:: Task brief ::
Take the data below and copy exactly the lines starting at the one with "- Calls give" and finishing at the one with "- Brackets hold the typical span", both included.

Data items

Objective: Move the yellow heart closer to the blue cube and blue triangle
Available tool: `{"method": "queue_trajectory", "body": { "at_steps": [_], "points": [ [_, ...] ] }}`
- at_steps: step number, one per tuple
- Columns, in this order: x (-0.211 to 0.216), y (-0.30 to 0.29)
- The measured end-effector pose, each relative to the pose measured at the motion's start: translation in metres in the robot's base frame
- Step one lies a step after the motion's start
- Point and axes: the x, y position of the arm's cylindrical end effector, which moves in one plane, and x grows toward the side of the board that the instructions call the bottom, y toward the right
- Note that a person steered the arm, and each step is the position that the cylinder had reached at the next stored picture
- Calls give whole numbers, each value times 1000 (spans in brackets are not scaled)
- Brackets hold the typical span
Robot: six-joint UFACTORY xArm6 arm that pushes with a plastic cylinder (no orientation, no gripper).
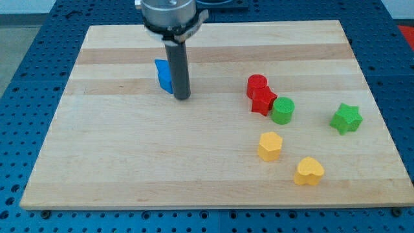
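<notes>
The yellow heart (309, 171) lies near the view's bottom right of the wooden board (116, 162). A blue block (164, 74) sits at the upper middle left, partly hidden behind the rod. It looks like two blue pieces pressed together, and I cannot tell the cube from the triangle. My tip (182, 98) touches the board just right of and slightly below the blue block, right beside it. The heart is far from the tip, down and to the right.
A second yellow block (270, 145) lies up and left of the heart. Two red blocks (257, 85) (263, 101) and a green cylinder (283, 110) cluster at middle right. A green star (346, 118) sits near the right edge.
</notes>
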Motion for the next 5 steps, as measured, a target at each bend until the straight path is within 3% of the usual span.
{"method": "queue_trajectory", "body": {
  "at_steps": [2, 3, 5],
  "points": [
    [112, 32],
    [159, 88],
    [165, 206]
  ]
}}
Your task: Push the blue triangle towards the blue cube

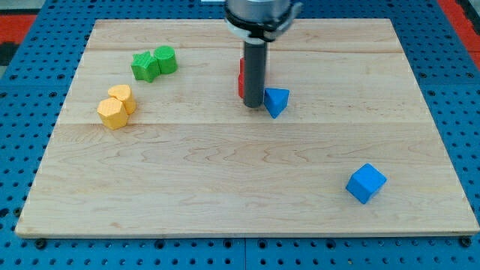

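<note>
Blue triangle (276,100) sits well apart from the blue cube (366,183); the tool, a jawless rod, rests its tip (253,106) just beside the triangle.

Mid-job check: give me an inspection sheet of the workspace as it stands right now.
Surface: wooden board, lying flat on a blue pegboard.
Job's things: blue triangle at centre; blue cube apart from it, toward the view's bottom right.
Clutter: two green blocks touching, top left; two yellow blocks touching, left; red block mostly hidden behind the rod.
Grippers: none fitted; my tip is just left of the blue triangle, contact unclear.
Cables: nothing seen.
Surroundings: red patches beyond the pegboard at the top corners.
</note>
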`<state>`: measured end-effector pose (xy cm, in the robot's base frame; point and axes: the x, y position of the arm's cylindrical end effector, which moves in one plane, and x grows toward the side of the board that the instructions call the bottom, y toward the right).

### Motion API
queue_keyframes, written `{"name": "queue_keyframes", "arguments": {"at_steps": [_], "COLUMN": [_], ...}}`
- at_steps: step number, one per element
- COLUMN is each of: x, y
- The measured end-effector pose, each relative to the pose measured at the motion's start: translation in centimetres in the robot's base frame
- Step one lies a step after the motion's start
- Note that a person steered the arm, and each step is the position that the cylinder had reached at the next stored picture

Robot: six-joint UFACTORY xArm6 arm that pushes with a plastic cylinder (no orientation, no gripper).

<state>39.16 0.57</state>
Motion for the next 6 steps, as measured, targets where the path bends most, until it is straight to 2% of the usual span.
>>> {"name": "queue_keyframes", "arguments": {"at_steps": [1,2,3,4,6], "x": [-1.2,0.0,6.5,10.1,11.5], "y": [1.3,7.0,9.0,10.0,12.8]}}
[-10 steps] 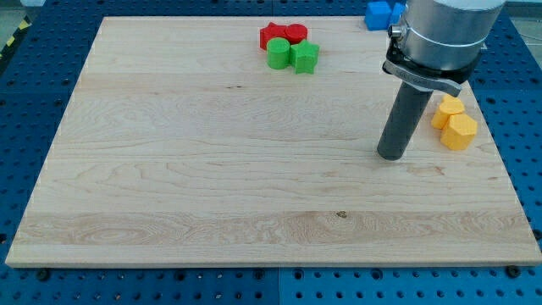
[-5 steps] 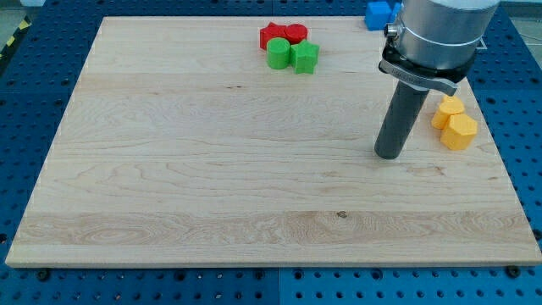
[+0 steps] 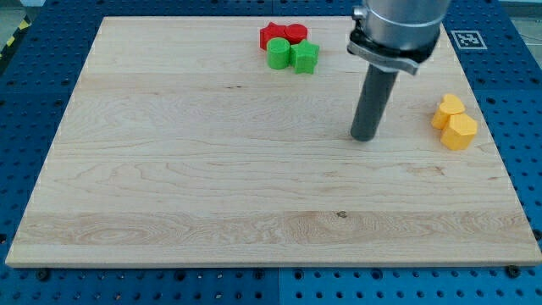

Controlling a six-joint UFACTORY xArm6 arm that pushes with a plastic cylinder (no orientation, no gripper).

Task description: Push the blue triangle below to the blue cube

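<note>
Since a moment ago my tip (image 3: 365,137) has slid toward the view's left, away from the yellow blocks (image 3: 455,123), touching nothing on the bare board (image 3: 169,169), while my arm now hides the blue blocks seen earlier at the view's top.

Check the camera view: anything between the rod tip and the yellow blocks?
Nothing. In the camera view, only bare wooden board lies between my tip and the two yellow blocks at the view's right.

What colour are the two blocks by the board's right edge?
Yellow blocks, clearest in the camera view.
</note>
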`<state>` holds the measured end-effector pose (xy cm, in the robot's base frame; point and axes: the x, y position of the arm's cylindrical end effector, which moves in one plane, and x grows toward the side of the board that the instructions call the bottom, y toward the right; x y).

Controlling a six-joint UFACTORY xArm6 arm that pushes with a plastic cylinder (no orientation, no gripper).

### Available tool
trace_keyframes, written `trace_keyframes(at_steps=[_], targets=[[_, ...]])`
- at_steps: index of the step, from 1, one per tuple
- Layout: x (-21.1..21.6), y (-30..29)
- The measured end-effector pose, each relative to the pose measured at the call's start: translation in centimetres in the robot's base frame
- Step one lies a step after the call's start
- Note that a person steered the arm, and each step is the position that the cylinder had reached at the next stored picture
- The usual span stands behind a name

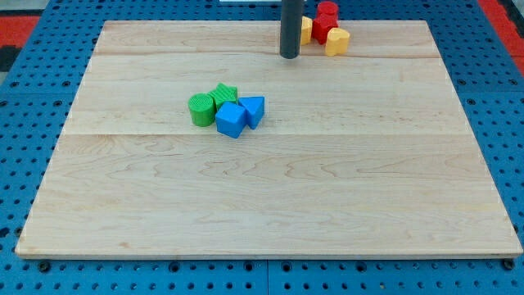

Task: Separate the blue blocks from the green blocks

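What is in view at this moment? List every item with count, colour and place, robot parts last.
green cylinder: one, green, left end of the central cluster.
green star block: one, green, top of the cluster, beside the cylinder.
blue cube: one, blue, bottom of the cluster, touching the green blocks.
blue wedge block: one, blue, right end of the cluster.
red blocks: apparently two, red, at the view's top edge; shapes unclear.
yellow blocks: two, yellow, flanking the red ones, one partly behind the rod.
wooden board: one, light wood, on a blue pegboard.
my tip: dark rod, left of the red-yellow group, far above the cluster.
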<state>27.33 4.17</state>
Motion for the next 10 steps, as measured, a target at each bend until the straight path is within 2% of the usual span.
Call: trace_keyframes(at_steps=[1,3,4,8,10], targets=[[0.9,-0.3],[9.6,-2.8],[12.4,-3.6],[14.6,-13.2],[17.9,-16.1]])
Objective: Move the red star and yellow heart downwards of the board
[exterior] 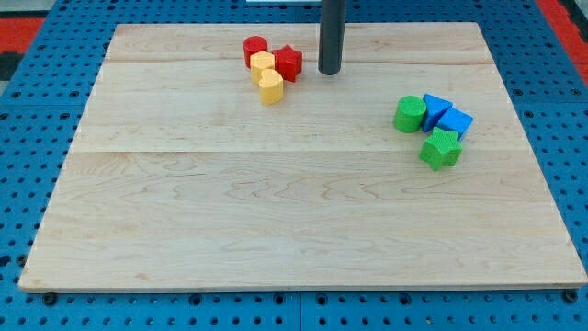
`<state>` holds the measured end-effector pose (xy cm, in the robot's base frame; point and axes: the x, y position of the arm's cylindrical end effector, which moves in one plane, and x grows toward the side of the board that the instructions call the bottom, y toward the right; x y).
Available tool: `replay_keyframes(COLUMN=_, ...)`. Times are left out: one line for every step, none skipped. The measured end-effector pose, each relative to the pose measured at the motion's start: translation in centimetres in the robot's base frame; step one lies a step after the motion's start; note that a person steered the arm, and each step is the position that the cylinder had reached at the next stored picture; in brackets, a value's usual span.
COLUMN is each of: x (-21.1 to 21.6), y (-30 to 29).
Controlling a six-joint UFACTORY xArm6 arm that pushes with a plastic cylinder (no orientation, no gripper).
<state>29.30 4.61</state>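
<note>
The red star and yellow heart sat near the board's top; my tip stood clear, just right of the star, touching nothing.

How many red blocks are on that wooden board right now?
2, both near the view's top: a red cylinder at the cluster's upper left and a red star just left of my tip, apart from it. None looks hidden.
</note>
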Motion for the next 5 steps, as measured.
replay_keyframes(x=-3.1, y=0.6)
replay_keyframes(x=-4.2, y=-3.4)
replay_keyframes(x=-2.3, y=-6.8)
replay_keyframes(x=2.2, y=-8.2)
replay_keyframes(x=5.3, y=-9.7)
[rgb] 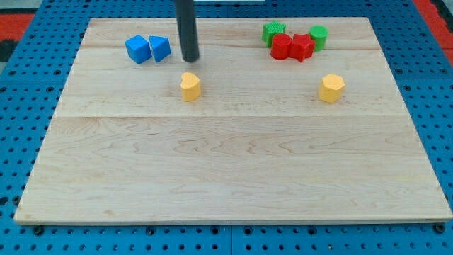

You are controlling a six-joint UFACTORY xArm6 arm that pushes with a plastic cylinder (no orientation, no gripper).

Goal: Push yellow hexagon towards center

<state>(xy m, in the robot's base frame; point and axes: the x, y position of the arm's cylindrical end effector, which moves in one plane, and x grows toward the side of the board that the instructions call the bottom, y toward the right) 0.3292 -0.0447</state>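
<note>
Nearest the camera, the pale wooden bench (233, 177) is sitting bare. Yellow hexagon plastic block (330, 88) is waiting at 2 o'clock from center. My tip (190, 59) is hovering at 12 o'clock of another yellow block (190, 86), probably lining up. No fingers here, nothing gripped.

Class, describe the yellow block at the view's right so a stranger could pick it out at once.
Start at the wooden board and find the red and green cluster near its top right. Just below sits a lone yellow hexagon. The other yellow block lies further left, beneath my tip.

Yellow hexagon (330, 88), pale wooden board (233, 170), blue pegboard (21, 28).
</note>
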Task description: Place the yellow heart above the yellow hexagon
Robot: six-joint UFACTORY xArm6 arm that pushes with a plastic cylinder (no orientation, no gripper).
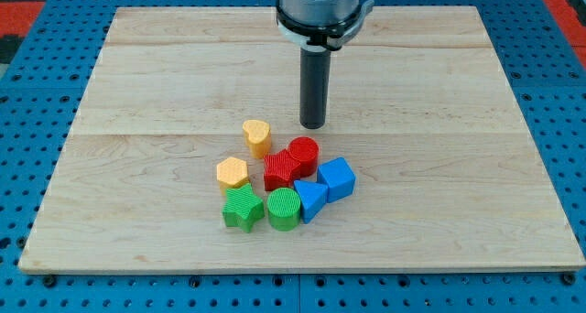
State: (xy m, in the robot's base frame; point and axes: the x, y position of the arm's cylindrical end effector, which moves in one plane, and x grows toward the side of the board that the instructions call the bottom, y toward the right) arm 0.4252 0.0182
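Note:
The yellow heart (pixel 257 136) stands on the wooden board, just up and to the right of the yellow hexagon (pixel 233 172); a small gap separates them. My tip (pixel 314 125) rests on the board to the right of the heart and slightly higher in the view, about a block's width away, touching no block. It is just above the red cylinder (pixel 304 154).
A red star (pixel 280 169) touches the red cylinder. A blue cube (pixel 337 178) and a blue triangular block (pixel 309 199) lie to the lower right. A green star (pixel 243 208) and a green cylinder (pixel 284 209) sit at the cluster's bottom. The board (pixel 137 93) is edged by blue pegboard.

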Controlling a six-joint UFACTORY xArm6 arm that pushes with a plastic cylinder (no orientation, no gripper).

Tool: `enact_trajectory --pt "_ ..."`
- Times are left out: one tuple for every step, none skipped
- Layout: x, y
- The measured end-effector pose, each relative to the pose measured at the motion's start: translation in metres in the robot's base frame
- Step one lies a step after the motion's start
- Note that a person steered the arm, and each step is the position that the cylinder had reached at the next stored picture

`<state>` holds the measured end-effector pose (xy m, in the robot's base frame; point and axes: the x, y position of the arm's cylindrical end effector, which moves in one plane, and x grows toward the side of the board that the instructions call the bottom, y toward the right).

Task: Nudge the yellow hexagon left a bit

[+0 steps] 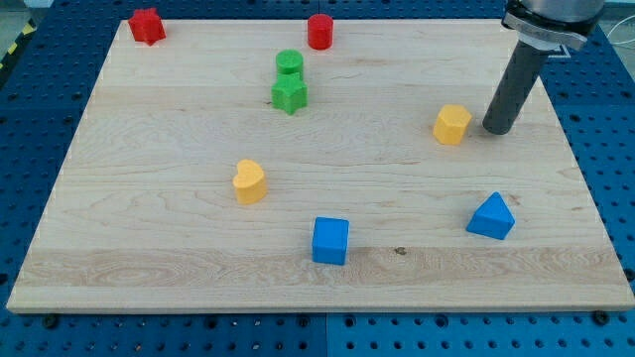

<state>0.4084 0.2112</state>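
Wooden board on blue perforated table. Rod's tip is set down just right of yellow hexagon, not touching; no pincer is fitted. Listed outward: blue wedge-shaped block, blue cube, yellow heart, green star, green cylinder, red cylinder, red block at far left.

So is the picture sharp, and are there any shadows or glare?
Camera view: sharp and evenly lit, no glare on the board; soft short shadows under the blocks; my tip sits just right of the yellow hexagon; the rod's top is cropped.
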Motion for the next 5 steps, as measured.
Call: enact_trajectory --pt "0.0 -0.001" --pt "0.0 -0.001" --pt "0.0 -0.001" --pt "0.0 -0.011" --pt "0.0 -0.019"
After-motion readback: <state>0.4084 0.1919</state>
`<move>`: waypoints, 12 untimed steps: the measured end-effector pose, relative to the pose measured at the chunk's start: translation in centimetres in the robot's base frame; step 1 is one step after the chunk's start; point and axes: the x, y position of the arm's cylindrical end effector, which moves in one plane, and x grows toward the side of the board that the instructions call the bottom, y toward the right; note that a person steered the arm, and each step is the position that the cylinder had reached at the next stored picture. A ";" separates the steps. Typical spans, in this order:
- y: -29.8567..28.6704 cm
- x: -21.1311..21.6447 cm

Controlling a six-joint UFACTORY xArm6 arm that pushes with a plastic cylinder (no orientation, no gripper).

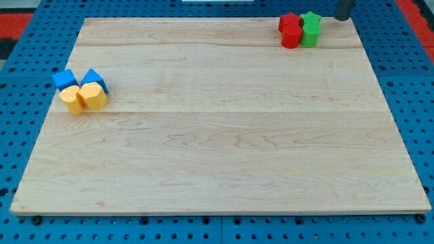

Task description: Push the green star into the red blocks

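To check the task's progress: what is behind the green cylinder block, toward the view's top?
Directly behind the green cylinder block sits the green star block, touching it. The star's lower part is covered by the cylinder. My tip is right of the star.

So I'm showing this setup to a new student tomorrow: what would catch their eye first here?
Probably the tight cluster at the view's top right: a red star and red block pressed against a green star and green block. My tip sits just right of them. At the left edge, two blue blocks touch two yellow blocks.
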 end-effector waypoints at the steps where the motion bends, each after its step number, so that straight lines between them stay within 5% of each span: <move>1: -2.2 -0.1; 8: -10.1 2.4; 12: -7.4 2.7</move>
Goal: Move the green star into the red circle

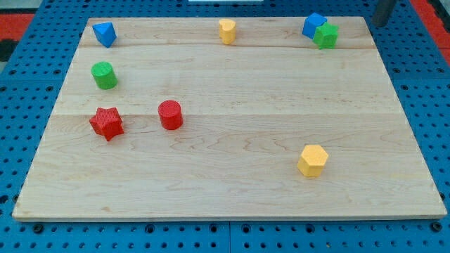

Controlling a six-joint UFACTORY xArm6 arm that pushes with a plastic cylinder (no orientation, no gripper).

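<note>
Green star-shaped plastic block (326,35) sits at the far right of the wooden board (232,176), touching the blue cube-like block (313,24) just behind it on its left. The two read as a cluster, so any push from the far side would likely drag the blue one along.

Target, the red cylinder block ("circle") (170,114), is left of centre, well apart from the star. Red star-shaped block (107,123) lies just left of it, the green cylinder block (104,75) farther back on the left, and the blue angular block (104,33) in the far left corner. Yellow cylinder-like block (226,31) is at the far edge centre; yellow hexagonal block (313,160) sits near right, below the straight line from star to red circle.

My tip: not clearly shown. A dark shape (383,10) at the far right corner, off the board, is probably the rod, but its end is cut off or blurred. No gripper on this rig, so nothing is held.

Judgement: the star lies left of and nearer than that dark shape, fairly close. The push needs to start from the star's far-right side and head diagonally near-left; that path looks clear.
</note>
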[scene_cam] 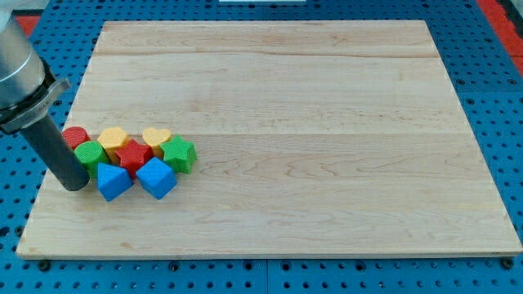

:: Solved problem ::
- Calls give whole numbers, each value times 1000 (spans in brackets are not scaled)
- Brackets hold the typical span

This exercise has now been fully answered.